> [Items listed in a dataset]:

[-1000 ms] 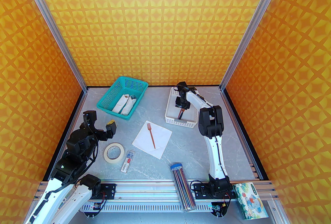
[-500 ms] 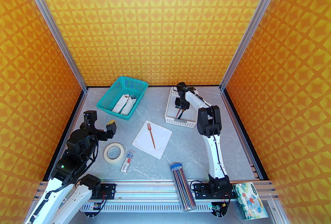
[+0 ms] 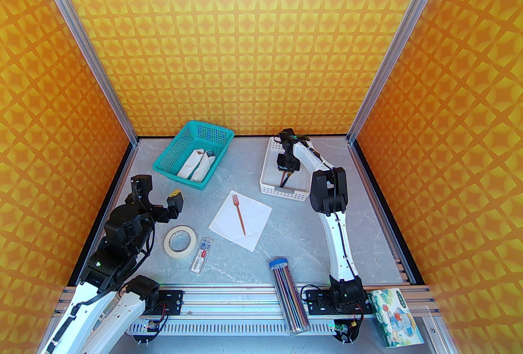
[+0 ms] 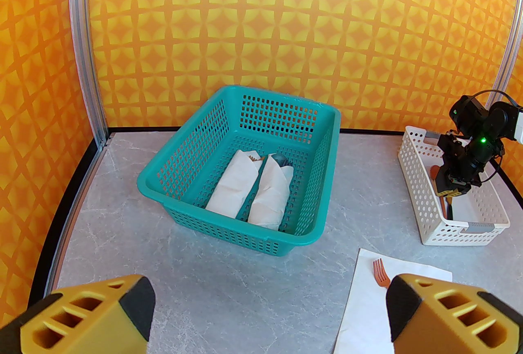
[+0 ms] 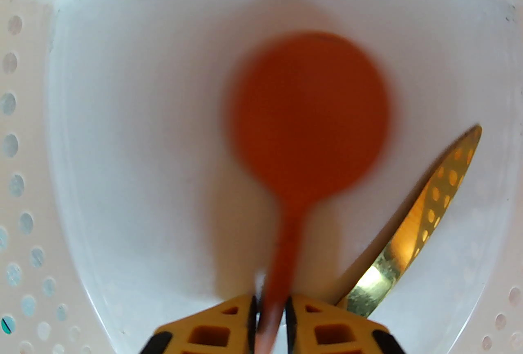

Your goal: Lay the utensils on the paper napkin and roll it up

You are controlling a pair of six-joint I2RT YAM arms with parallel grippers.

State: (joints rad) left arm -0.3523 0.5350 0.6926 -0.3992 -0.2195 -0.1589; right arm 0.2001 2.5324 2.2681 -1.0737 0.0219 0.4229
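Found the grey desk (image 3: 286, 229) carrying a teal basket (image 3: 173, 148) near its far-left corner and a white slotted tray (image 3: 284, 192) toward the far-right. Saw the paper napkin (image 3: 255, 217) flat at the desk's middle. Noted the left claw (image 4: 267, 303) spread wide by the left edge, gripping nothing. Caught the right claw (image 5: 269, 311) inside the tray, pinching the reddish-brown spoon (image 5: 308, 115) by its handle. Spotted the orange fork (image 3: 239, 215) lying across the napkin, and the knife (image 5: 425, 213) in the tray just beside the spoon.
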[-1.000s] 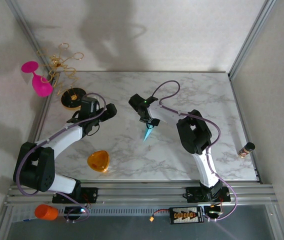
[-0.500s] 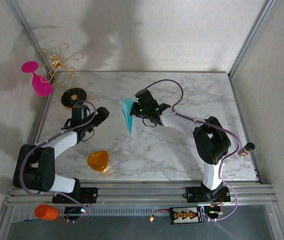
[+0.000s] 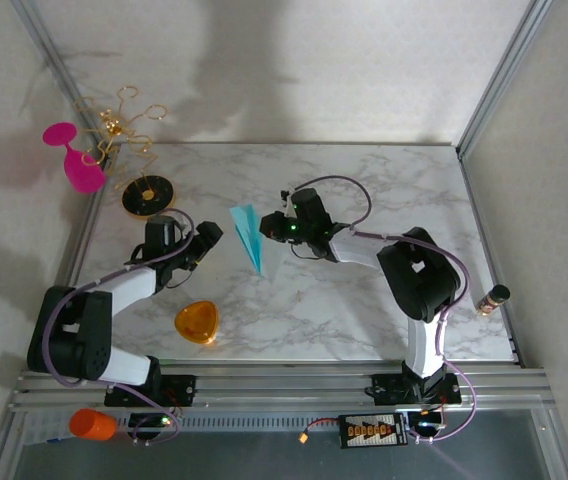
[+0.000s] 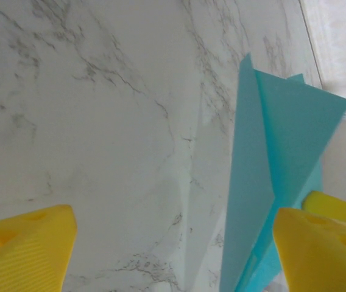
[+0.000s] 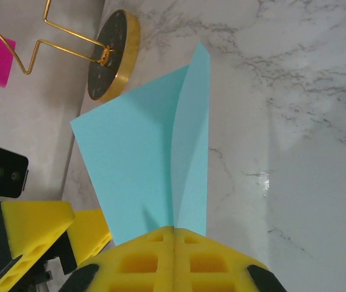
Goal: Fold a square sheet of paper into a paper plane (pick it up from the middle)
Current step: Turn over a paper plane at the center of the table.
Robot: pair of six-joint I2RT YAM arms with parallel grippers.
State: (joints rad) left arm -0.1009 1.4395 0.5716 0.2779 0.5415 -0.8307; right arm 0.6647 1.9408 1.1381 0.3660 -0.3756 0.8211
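The slim teal-cyan folded paper plane [image 3: 248,232] hangs above the white marble table [image 3: 344,310]. It is to the right of the black round base with the gold wire stand [image 3: 147,196], and slightly nearer the arm bases than that base. The right gripper [image 5: 174,234] has its yellow fingers pressed together on the plane's folded edge, and the wings fan out past the fingertips toward the black base. The left gripper [image 3: 211,236] sits between the black base and the plane, jaws standing wide apart. In its wrist view the plane's sheet lies just beside one yellow finger [image 4: 319,255]; I cannot tell whether they touch. The orange rounded-triangle piece [image 3: 196,322] lies on the table nearer the arm bases than the black base, well apart from the plane
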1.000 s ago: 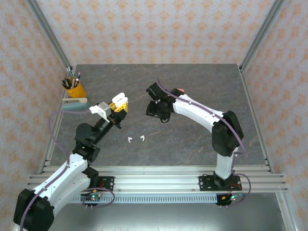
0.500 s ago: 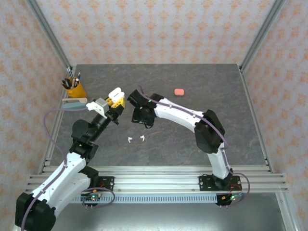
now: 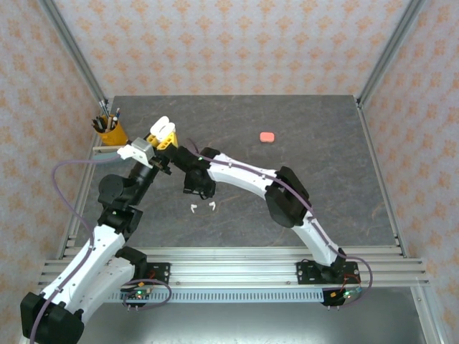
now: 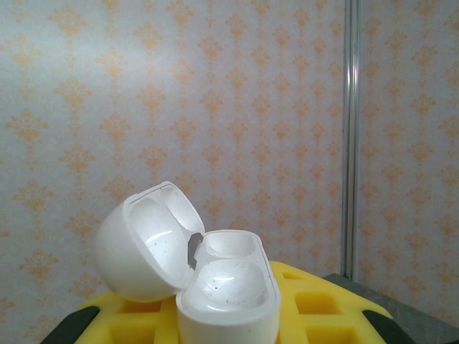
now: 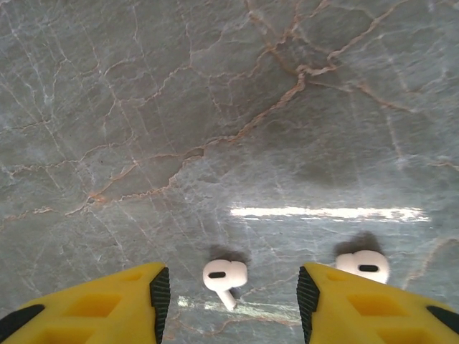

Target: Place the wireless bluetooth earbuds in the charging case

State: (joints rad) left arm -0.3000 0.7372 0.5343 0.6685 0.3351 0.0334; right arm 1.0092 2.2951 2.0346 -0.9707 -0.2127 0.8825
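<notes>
Right gripper (image 5: 231,307): spread, empty — white earbud (image 5: 224,276) on table (image 5: 215,107) lies between its jaws, stem toward wrist (second earbud (image 5: 363,265) just outside). Left gripper (image 3: 162,140): clamps open charging case (image 4: 228,290), raised.

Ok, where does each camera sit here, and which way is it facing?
Top external: above and behind the arms, looking down on the table; both arms show.
Left wrist: faces the wall; left gripper holds the open white case.
Right wrist: looks down at the table; open right gripper over white earbuds.
Shared: top external and right wrist both see those earbuds.
</notes>
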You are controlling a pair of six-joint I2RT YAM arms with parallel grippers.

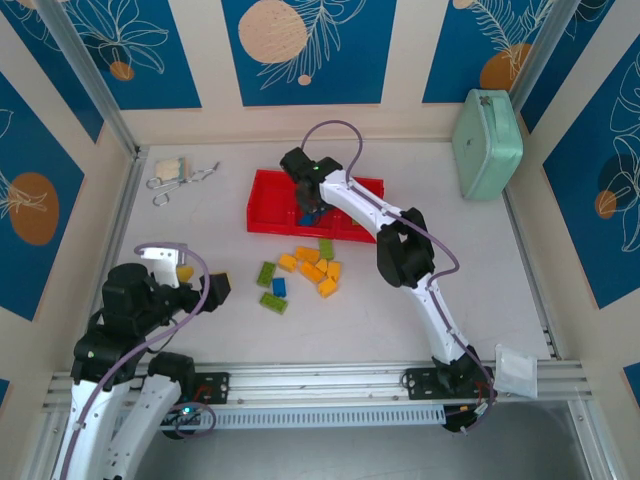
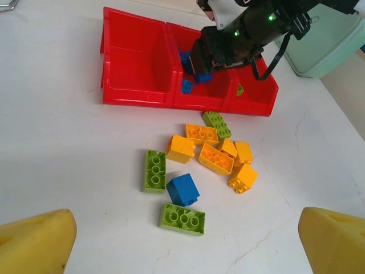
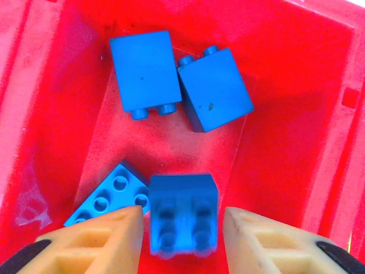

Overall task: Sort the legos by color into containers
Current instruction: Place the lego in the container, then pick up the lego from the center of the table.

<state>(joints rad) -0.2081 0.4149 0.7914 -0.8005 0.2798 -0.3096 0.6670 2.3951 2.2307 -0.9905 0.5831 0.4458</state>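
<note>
Right wrist view: the right gripper point(image 3: 182, 221) stood slightly parted around a blue brick point(image 3: 182, 194), slim gaps either side, inside the red tray's middle compartment point(image 3: 285, 114). The left gripper point(image 2: 185, 242) gaped wide, loose legos point(image 2: 215, 157) at its twelve o'clock.

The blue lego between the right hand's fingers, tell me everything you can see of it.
A blue glossy plastic lego brick, with four studs on the face turned toward the camera. It lies in the red plastic tray compartment, between the tan fingers of the right hand, with a slim gap each side, apparently unheld. Its left corner meets a flat blue brick.
</note>
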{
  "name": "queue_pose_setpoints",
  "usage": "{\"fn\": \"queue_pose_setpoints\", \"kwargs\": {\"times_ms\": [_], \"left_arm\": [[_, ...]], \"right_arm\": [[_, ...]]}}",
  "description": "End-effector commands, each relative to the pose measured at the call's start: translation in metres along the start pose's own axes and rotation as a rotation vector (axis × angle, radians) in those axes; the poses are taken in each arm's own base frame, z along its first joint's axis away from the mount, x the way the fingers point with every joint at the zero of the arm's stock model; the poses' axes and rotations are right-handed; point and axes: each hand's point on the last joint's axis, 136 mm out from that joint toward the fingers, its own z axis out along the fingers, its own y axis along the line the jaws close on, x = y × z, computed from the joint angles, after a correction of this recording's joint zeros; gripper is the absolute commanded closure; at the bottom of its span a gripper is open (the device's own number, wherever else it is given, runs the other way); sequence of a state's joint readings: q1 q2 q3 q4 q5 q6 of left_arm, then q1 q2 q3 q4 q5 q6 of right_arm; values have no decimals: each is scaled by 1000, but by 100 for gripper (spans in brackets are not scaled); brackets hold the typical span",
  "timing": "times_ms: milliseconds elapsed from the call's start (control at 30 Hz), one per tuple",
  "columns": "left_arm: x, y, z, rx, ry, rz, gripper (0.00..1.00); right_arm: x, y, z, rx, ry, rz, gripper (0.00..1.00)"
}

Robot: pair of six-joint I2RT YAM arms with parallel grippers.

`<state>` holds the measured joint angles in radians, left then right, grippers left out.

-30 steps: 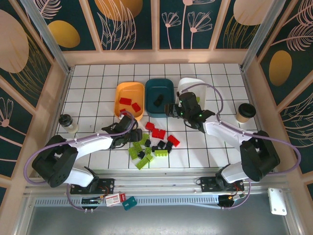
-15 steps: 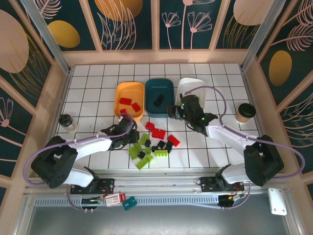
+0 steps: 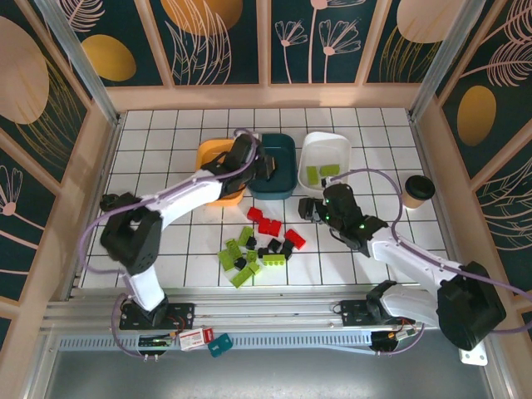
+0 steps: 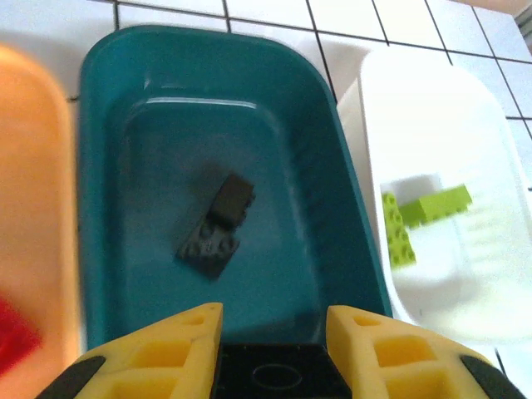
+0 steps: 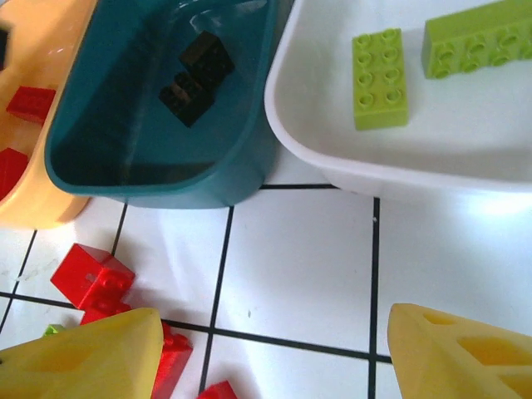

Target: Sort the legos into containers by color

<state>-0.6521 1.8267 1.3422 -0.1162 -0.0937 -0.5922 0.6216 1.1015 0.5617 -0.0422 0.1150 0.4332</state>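
Note:
My left gripper [image 4: 274,331] is shut on a black lego [image 4: 278,371] and hangs over the near end of the dark teal container [image 4: 108,166], where another black lego [image 4: 218,223] lies. From above, the left gripper [image 3: 255,160] sits between the orange container [image 3: 212,162] and the teal one [image 3: 281,179]. The white container [image 3: 332,148] holds two lime green legos [image 5: 379,79]. My right gripper [image 3: 312,209] stands open over bare tile just in front of the white container [image 5: 332,158], nothing between its fingers [image 5: 91,353]. Loose red, green and black legos [image 3: 262,245] lie in a pile mid-table.
Red legos [image 5: 29,104] lie in the orange container [image 5: 33,212]. Two red legos [image 5: 100,278] sit on the tile by my right gripper's left finger. A paper cup [image 3: 417,189] stands at the right. Wooden walls enclose the tiled table [image 3: 166,141].
My left gripper closed on a black lego at the pile and carried it up and right to above the teal container. My right gripper drew back from the white container toward the near side.

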Motion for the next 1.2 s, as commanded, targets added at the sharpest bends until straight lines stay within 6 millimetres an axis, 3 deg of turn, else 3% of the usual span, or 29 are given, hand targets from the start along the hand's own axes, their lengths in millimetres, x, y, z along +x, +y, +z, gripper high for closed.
{"fn": "queue_pose_setpoints", "kwargs": {"times_ms": [0, 133, 233, 333, 467, 633, 800, 867, 1000, 1167], "left_arm": [[0, 5, 37, -33, 51, 29, 82], [-5, 9, 77, -55, 80, 17, 82], [-6, 9, 96, -60, 97, 8, 78], [-11, 4, 106, -55, 99, 8, 65], [-24, -6, 103, -33, 80, 5, 42], [-53, -30, 67, 56, 18, -9, 22], [-67, -50, 3, 174, -59, -33, 2], [-65, -55, -24, 213, -86, -38, 2], [-41, -40, -70, 222, -118, -58, 1], [7, 17, -112, 123, -144, -106, 1]], "right_arm": [[8, -6, -7, 5, -10, 34, 27], [21, -8, -12, -14, 7, 34, 27], [29, -8, -15, -33, 21, 33, 27], [39, -8, -18, -49, 47, 32, 27], [50, -4, -20, -79, 73, 24, 26], [55, 4, -19, -112, 85, 3, 26], [59, 19, -15, -154, 109, -31, 26], [59, 29, -12, -181, 113, -57, 26], [55, 55, -5, -229, 114, -128, 26], [51, 85, 16, -251, 134, -212, 26]]}}
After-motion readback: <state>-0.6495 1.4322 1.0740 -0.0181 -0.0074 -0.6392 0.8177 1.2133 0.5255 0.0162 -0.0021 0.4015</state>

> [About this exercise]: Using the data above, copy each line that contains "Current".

> [Solution]:
Current step: Turn over a paper plane at the center of the table.
Current instruction: Place the lego in the container, then pick up the lego from the center of the table.

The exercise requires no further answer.